9th Deputy Chief Minister Goa
- In office 13 July 2019 – 15 March 2022 Serving with Babu Ajgaonkar
- Preceded by: Vijai Sardesai
- Succeeded by: Vacant
- Constituency: Quepem

Personal details
- Born: 7 May 1971 (age 55) Quitol, Goa, India
- Party: Bharatiya Janta Party (since 2019)
- Other political affiliations: Indian National Congress (till 2019)
- Occupation: Politician

= Babu Kavlekar =

Indian politician (born 1971)

Chandrakant "Babu" Kavlekar (born 7 May 1971) is an Indian politician and former cabinet minister who served as the Minister of Town and Country Planning, Agriculture, Archives, Archaeology, Factories and Boilers of Goa in the Government of Goa.
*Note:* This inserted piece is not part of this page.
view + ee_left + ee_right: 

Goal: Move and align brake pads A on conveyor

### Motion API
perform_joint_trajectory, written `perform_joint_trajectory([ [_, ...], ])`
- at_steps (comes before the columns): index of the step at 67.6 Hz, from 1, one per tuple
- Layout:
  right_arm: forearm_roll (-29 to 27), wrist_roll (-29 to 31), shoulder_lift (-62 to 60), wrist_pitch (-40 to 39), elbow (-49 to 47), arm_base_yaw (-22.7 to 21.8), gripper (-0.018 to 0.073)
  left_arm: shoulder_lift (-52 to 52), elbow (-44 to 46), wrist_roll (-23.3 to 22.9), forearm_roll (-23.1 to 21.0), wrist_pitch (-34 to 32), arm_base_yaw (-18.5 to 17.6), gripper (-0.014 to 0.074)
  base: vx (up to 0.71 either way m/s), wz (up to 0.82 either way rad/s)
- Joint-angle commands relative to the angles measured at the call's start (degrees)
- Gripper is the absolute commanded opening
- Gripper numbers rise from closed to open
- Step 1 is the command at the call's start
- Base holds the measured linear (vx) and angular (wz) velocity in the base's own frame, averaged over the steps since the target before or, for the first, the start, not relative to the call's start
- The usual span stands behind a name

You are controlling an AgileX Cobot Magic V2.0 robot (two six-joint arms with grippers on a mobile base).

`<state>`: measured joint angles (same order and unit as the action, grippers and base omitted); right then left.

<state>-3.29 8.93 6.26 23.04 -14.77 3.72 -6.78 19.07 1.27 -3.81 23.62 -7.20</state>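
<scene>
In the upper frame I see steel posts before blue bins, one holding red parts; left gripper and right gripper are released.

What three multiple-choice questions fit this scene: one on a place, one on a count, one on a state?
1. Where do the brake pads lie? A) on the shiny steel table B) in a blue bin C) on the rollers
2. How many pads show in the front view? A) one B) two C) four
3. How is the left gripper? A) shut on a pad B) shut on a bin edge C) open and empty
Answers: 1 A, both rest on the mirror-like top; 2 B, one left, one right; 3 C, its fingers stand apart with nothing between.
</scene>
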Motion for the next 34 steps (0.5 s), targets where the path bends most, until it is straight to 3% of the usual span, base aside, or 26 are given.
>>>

He belongs to Dhangar caste. He was a four-term member of the Goa Legislative Assembly and represented the Quepem constituency from 2002 to 2022.

==Career==
In the election for legislative assembly Kavlekar beat BJP candidate Prakash Velip to be elected as MLA for a fourth consecutive term.

On 11 July 2019, he left the Indian National Congress and joined the Bharatiya Janata Party. He was appointed Deputy Chief Minister on 13 July 2019.